Artigo de opinião - Dr. Sanches Silva
Dor, cansaço, sono não reparador, depressão, múltiplos exames, múltiplas consultas e está tudo normal. Mas as queixas mantêm-se meses, anos... no trabalho, em casa, com os amigos, deixamos de ser quem éramos e as pessoas duvidam de nós.
Pior, nós próprios duvidamos de nós!...múltiplos tratamentos e as dores continuam e o cansaço e muitas vezes a incompreensão por quem nos rodeia, por quem nos trata...

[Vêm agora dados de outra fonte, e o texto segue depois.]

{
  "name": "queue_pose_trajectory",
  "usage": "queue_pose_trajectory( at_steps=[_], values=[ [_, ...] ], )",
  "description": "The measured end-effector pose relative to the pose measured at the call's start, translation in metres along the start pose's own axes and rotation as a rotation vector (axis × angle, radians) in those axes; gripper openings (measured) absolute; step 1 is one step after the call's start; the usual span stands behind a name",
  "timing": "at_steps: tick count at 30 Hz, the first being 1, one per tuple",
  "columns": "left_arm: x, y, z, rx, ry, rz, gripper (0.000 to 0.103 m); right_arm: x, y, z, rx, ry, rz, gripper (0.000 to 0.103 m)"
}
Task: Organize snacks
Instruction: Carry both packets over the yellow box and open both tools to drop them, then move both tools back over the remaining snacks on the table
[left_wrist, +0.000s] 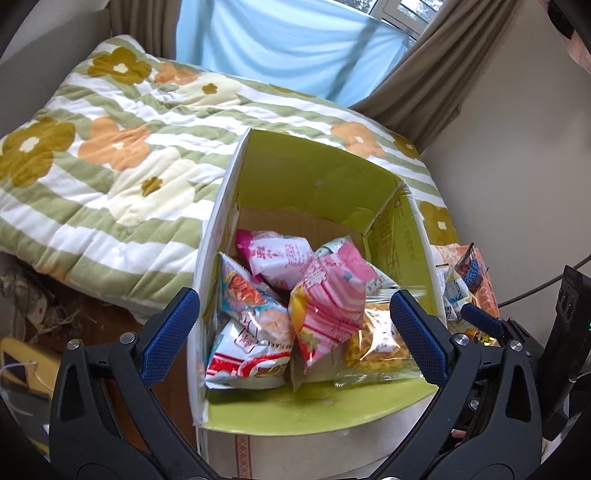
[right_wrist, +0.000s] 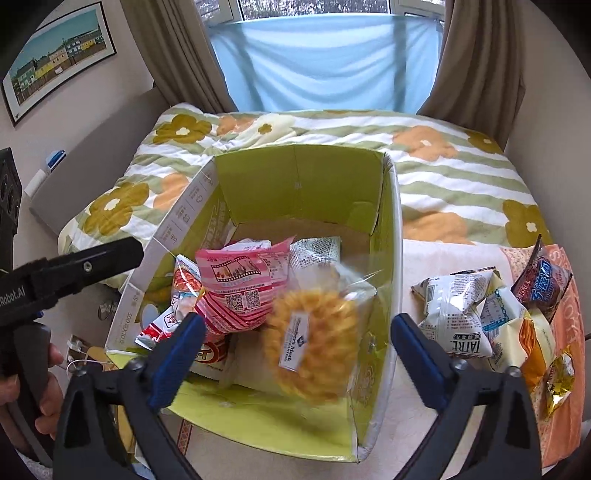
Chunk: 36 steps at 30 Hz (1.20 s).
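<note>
Cardboard box, foil and film snack bags, quilted cloth.
Box (right_wrist: 303, 177) is cardboard, matt green inside, bare brown floor. Pink bag (left_wrist: 328, 299) glossy crinkled plastic; clear bag (right_wrist: 314, 350) shiny transparent film with paper label. Quilt (left_wrist: 110, 155) soft stitched cotton-like cloth. Pads (left_wrist: 170, 332) blue, textured rubbery; gripper arms matt black plastic, metal screws. Curtains (right_wrist: 476, 59) matt woven fabric.

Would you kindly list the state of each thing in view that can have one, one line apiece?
Green-lined cardboard box: open-topped, upright, partly filled with snack packets.
Clear bag of yellow curly crisps: blurred, inside the box, free of both tools.
Pink striped snack packet: lying in the box.
Loose packets beside the box: outside it, unsorted.
Left tool: open, empty.
Right tool: open, empty.
</note>
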<state>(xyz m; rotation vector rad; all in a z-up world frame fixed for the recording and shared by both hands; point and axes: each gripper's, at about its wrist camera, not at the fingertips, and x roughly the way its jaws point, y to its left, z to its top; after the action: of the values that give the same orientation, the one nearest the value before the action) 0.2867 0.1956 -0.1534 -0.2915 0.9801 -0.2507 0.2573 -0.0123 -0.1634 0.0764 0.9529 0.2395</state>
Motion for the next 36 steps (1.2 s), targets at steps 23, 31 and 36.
queue_pose_trajectory(
  at_steps=[23,31,36],
  values=[
    [-0.029,-0.071,-0.036,0.103,-0.025,-0.083,0.102,-0.087,-0.052,-0.041,0.124,-0.139,-0.122,0.101],
    [-0.015,-0.167,-0.071,0.186,-0.017,-0.107,0.102,-0.135,-0.129,-0.067,0.172,-0.183,-0.232,0.101],
    [0.002,-0.236,-0.103,0.243,0.024,-0.123,0.102,-0.166,-0.189,-0.089,0.188,-0.158,-0.292,0.101]
  ],
)
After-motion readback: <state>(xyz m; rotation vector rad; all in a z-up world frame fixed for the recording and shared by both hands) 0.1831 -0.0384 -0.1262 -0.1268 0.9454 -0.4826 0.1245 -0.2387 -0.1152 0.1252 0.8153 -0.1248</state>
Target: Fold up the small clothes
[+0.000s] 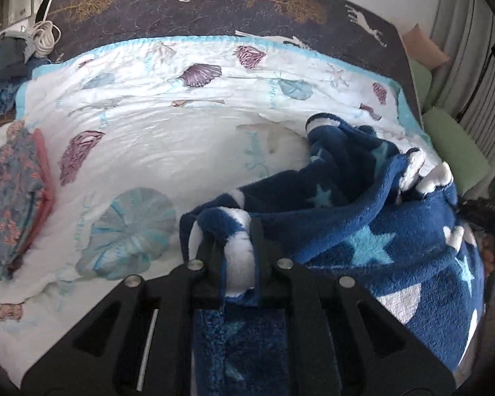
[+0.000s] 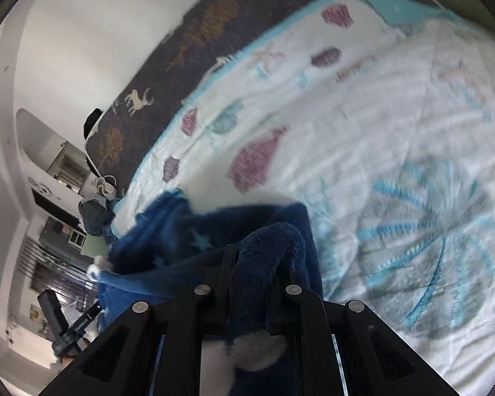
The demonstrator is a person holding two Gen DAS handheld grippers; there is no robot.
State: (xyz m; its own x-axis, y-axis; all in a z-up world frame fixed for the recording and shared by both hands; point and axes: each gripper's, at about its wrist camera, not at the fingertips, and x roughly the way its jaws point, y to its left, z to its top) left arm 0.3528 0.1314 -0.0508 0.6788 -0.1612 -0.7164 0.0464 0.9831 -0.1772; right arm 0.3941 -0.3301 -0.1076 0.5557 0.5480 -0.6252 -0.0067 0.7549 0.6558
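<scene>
A blue fleece garment (image 1: 396, 231) with light blue stars and white patches lies bunched on the white seashell quilt (image 1: 168, 145), at the right. My left gripper (image 1: 236, 254) is shut on a blue and white edge of it, near the bottom centre. In the right wrist view, which is blurred, my right gripper (image 2: 252, 274) is shut on a dark blue fold of the same garment (image 2: 181, 234), which hangs away to the left above the quilt (image 2: 396, 132).
A folded stack of blue and pink patterned clothes (image 1: 16, 194) lies at the quilt's left edge. A dark deer-print blanket (image 1: 214, 6) covers the far side. Dark clothes and a white cable (image 1: 23, 49) sit at the far left corner. Green cushions (image 1: 455, 142) are at the right.
</scene>
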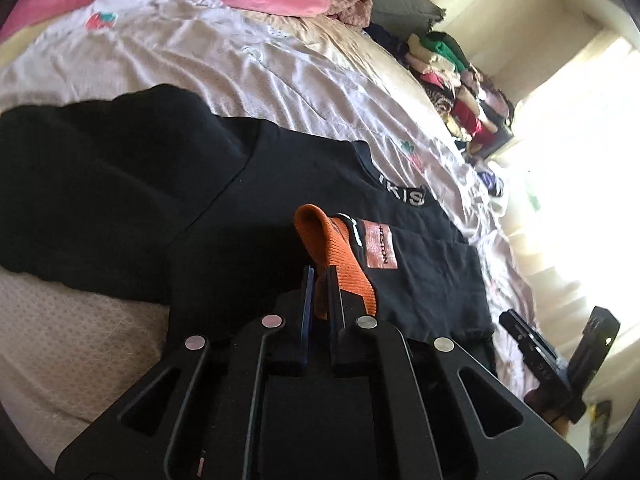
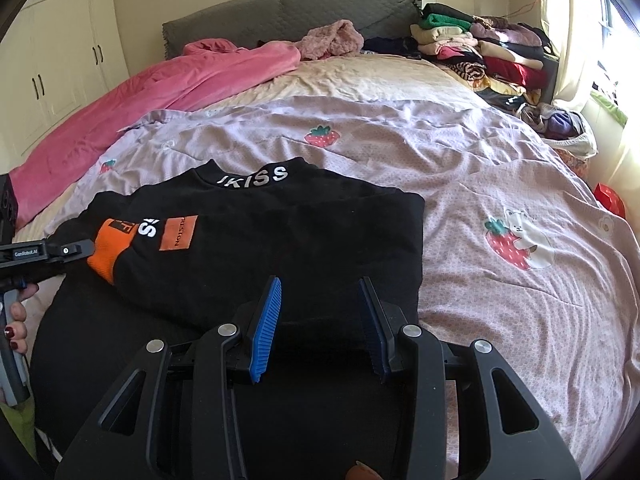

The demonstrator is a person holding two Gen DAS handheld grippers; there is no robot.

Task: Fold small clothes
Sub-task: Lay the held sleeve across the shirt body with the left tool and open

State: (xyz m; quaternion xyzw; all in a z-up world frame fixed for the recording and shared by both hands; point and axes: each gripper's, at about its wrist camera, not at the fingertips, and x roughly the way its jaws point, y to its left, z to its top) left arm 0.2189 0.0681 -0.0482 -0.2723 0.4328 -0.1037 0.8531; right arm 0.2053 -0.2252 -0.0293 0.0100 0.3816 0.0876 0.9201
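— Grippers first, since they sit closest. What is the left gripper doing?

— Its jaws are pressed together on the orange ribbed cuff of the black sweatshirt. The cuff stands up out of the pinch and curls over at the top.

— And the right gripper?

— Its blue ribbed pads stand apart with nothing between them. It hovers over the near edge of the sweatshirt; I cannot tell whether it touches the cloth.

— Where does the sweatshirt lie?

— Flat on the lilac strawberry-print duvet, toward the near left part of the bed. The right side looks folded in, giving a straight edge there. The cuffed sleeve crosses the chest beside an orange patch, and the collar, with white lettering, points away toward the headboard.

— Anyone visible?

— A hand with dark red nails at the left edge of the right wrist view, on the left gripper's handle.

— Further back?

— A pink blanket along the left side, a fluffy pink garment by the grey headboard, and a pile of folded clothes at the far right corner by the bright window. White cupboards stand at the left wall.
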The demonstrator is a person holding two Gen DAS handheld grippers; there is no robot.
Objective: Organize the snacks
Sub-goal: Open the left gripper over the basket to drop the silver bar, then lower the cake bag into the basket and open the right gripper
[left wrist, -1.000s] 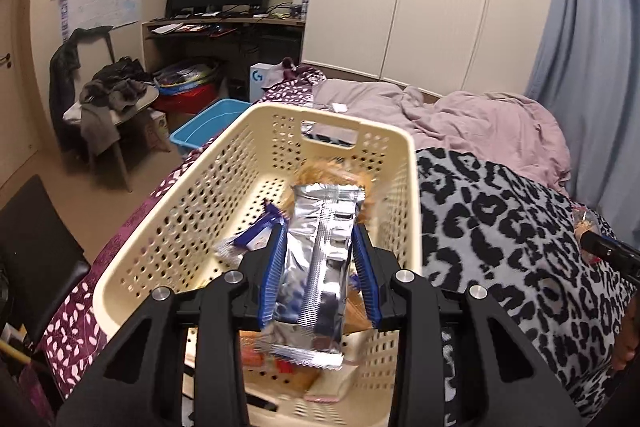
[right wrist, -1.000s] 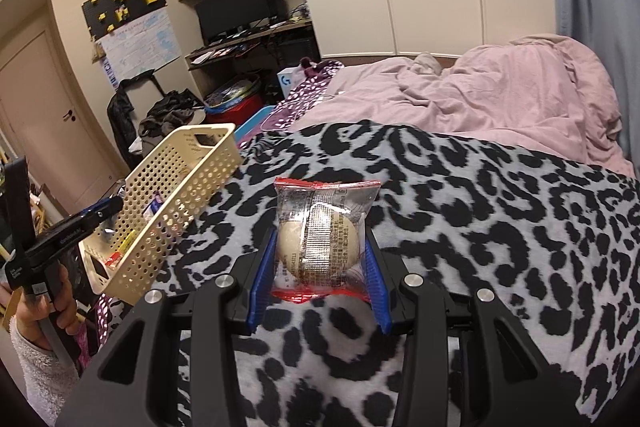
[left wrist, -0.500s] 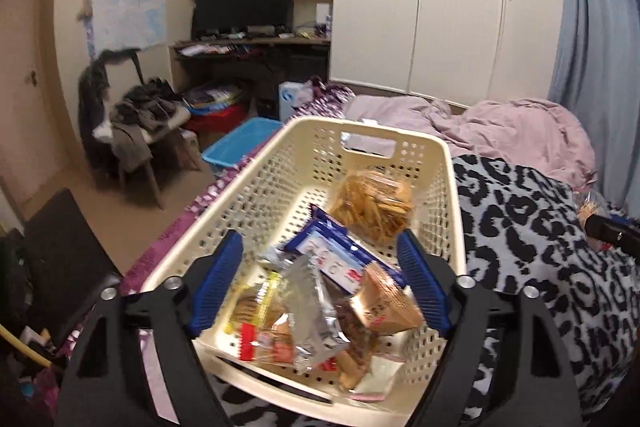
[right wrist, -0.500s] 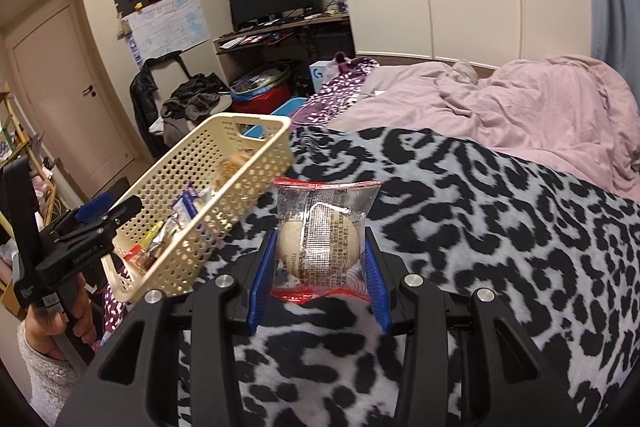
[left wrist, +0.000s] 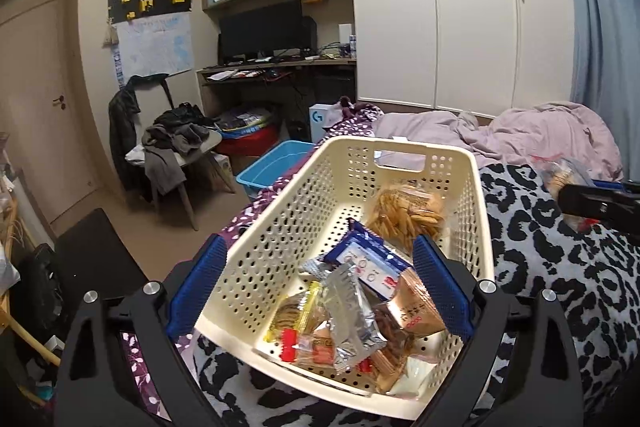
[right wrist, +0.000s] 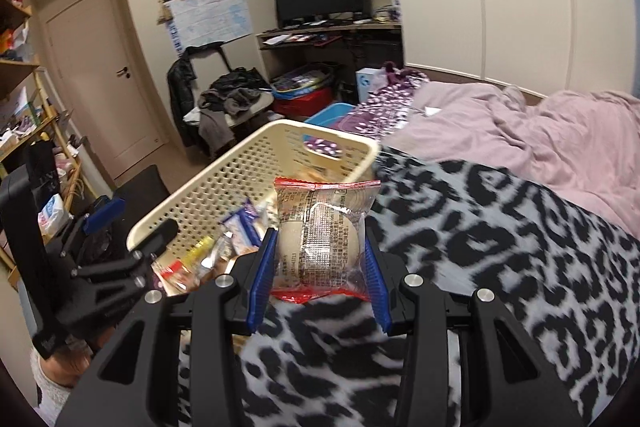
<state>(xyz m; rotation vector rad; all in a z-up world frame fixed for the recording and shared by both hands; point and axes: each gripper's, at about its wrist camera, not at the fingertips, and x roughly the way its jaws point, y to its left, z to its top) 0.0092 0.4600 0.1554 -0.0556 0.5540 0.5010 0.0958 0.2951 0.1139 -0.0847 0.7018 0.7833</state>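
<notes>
left gripper (left wrist: pixel 316 283): i see fingers wide, empty, above basket (left wrist: pixel 280 227) on the bed.
right gripper (right wrist: pixel 320 269): fingers clamp bun packet (right wrist: pixel 324 239), upright, long axis vertical, beside basket.

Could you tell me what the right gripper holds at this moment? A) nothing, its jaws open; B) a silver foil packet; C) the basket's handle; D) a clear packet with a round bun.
D: the right gripper is shut on a clear packet with a round bun inside.
</notes>
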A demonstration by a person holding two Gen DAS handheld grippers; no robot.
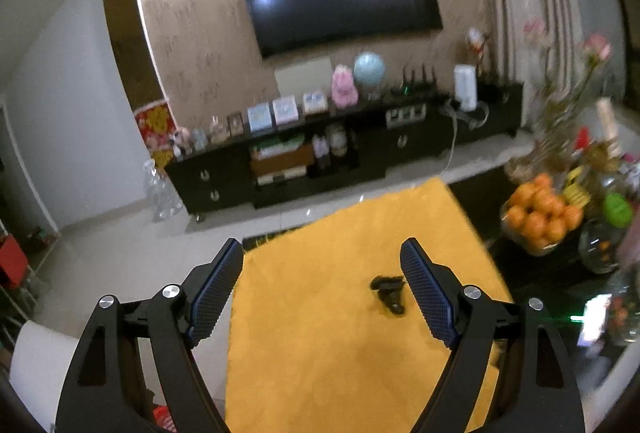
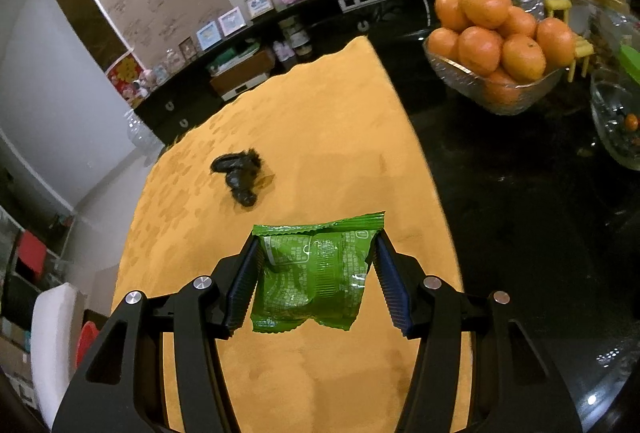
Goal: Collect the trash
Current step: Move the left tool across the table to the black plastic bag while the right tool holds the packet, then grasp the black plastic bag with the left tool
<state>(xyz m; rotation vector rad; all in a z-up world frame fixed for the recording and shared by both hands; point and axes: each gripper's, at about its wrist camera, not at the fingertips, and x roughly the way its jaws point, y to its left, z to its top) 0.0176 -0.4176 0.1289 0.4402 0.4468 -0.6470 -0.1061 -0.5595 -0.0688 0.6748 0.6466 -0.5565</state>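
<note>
Left wrist view: looks forward and down between its fingers (image 1: 216,289), from higher, over the yellow cloth (image 1: 340,313) toward the TV wall. Right wrist view: nearer, steeper. Shared: cloth, black scrap (image 2: 238,179) (blurred in left view), bowl of oranges (image 2: 496,45), dark bench (image 2: 520,193).

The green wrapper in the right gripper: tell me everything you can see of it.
The green wrapper is a glossy, crinkled foil-like snack packet with pale print and serrated, crimped ends. It looks partly flattened and creased. It is pinched by its two side edges between the pads of the right gripper, held above the yellow cloth, with its upper crimped edge sticking out past the fingertips.
</note>
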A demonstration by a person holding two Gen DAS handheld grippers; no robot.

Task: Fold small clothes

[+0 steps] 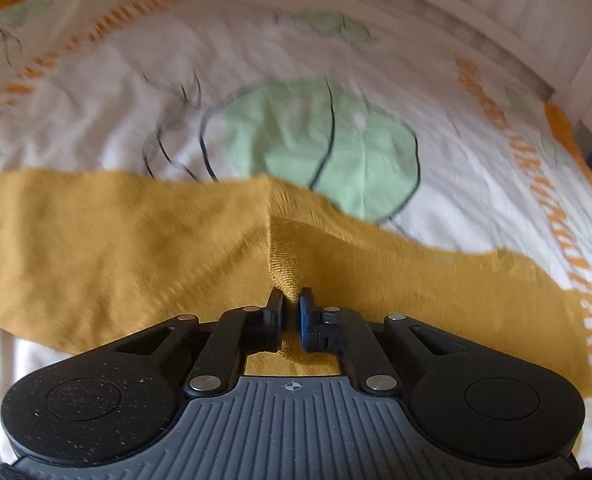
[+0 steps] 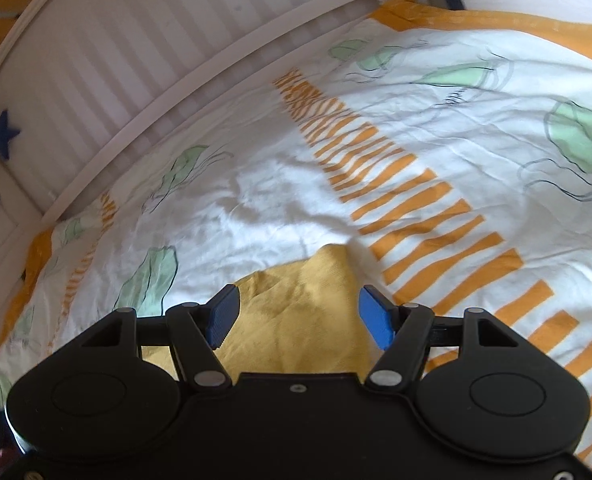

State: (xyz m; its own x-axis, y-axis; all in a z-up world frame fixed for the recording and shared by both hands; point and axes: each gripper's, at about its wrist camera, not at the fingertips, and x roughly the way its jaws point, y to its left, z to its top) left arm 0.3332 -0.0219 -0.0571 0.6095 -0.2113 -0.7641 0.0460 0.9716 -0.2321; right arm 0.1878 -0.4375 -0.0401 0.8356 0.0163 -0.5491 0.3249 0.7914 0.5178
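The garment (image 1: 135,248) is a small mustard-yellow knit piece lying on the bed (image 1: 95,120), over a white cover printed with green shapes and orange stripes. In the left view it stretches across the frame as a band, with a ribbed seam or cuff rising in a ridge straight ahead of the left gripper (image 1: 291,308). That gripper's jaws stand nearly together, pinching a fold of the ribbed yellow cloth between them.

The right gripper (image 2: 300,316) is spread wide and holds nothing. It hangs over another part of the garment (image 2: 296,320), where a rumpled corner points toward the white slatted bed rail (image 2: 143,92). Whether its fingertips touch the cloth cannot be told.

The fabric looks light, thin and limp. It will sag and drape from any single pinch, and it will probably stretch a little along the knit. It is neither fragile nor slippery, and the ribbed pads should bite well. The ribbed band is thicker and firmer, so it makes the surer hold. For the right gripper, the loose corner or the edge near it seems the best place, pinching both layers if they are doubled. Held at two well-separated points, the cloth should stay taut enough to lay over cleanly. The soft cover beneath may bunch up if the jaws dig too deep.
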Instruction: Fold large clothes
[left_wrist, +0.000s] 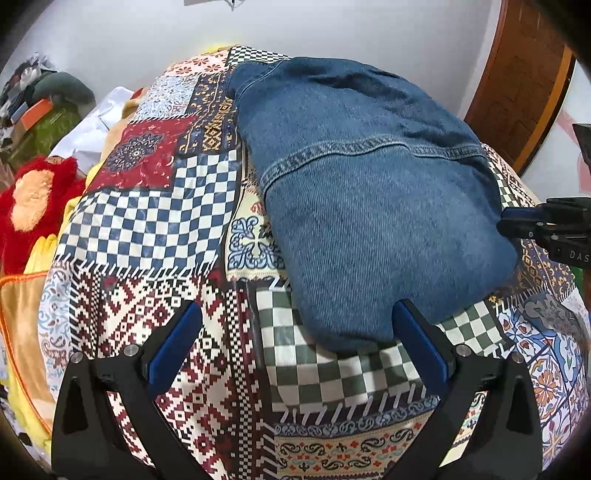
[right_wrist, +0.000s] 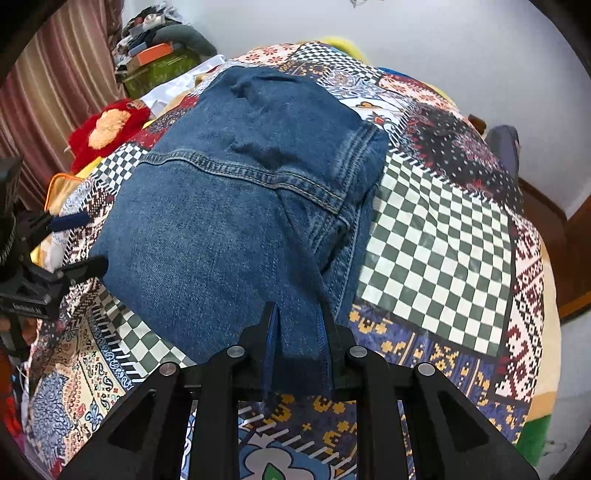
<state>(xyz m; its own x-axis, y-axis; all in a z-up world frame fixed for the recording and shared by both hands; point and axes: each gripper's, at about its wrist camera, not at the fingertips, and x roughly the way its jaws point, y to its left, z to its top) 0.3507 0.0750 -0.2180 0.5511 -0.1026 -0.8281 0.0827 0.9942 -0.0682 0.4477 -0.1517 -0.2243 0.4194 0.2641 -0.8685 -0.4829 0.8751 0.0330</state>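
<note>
A folded blue denim garment (left_wrist: 369, 192) lies on a patchwork bedspread (left_wrist: 155, 221). My left gripper (left_wrist: 295, 314) is open above the spread, its right finger at the garment's near edge, holding nothing. In the right wrist view the denim garment (right_wrist: 221, 221) fills the middle, and my right gripper (right_wrist: 299, 317) is shut on its near hem, which bunches between the fingers. The left gripper (right_wrist: 77, 240) shows open at the garment's left side. The right gripper (left_wrist: 517, 221) shows at the right edge of the left wrist view, against the denim.
A red and orange plush toy (left_wrist: 33, 199) and yellow cloth lie left of the spread. A cluttered pile with a green cushion (right_wrist: 159, 70) stands at the far left. A wooden headboard (left_wrist: 517, 88) is at the right, and a striped curtain (right_wrist: 55, 92) at the left.
</note>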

Há mais de 10 anos que ouvimos esta história clínica e, com grande probabilidade, tratar-se-á de um doente de fibromialgia - uma doença crónica caracterizada por dor generalizada, fadiga, sono não reparador, por vezes muito incapacitante e que, como todas as doenças crónicas, por vezes sabemos quando se iniciou, mas nunca sabemos quando ou se vai acabar. Doença mal compreendida, inclusive pela comunidade científica que procura respostas, aliás como para outras doenças crónicas. Como o caso por exemplo, de "enxaqueca", discute-se ainda, inclusive, em que especialidade médica a incluir, achamos, contudo, que ao doente "pertence" e ao médico- equipe de saúde que o está a tratar. Como em qualquer patologia crónica é fundamental o diagnóstico precoce e aí é fundamental a acção do médico de família, assim como a interacção com a família, o trabalho do doente e a equipa que o trata.
O doente fibromiálgico e porque a doença é multifacetada, muitas vezes necessita de um tratamento multidisciplinar, pelo que faz todo o sentido mobilizar uma equipe de saúde, assim como esclarecer os familiares do doente. Outra das características da doença tem a ver com a sua evolução e com as alterações de resposta às terapêuticas instituídas. Daí a necessidade do doente se auto-avaliar na sua evolução, cumprir estratégias delineadas em comum com o seu médico e da disponibilidade do próprio médico para responder com brevidade às queixas do doente, conhecendo-o o melhor possível.
Também é fundamental não esquecer que o doente de fibromialgia é passível, como qualquer outra pessoa, de desenvolver outras doenças e estar atento a sintomas novos e a não descurar as rotinas.
Neste momento, a fibromialgia é uma doença que não tem cura mas que tem tratamento e, quando bem orientada, pode levar a melhorias substanciais na qualidade de vida desses doentes.
No fundo, , como em qualquer doença crónica, é fundamental que o doente e todos aqueles que o rodeiam aceitem e compreendam as suas limitações. Que haja uma grande "cumplicidade" entre a equipe de saúde e o doente e que este esteja disposto a colaborar, no sentido de, em conjunto, empreender estratégias de tratamento.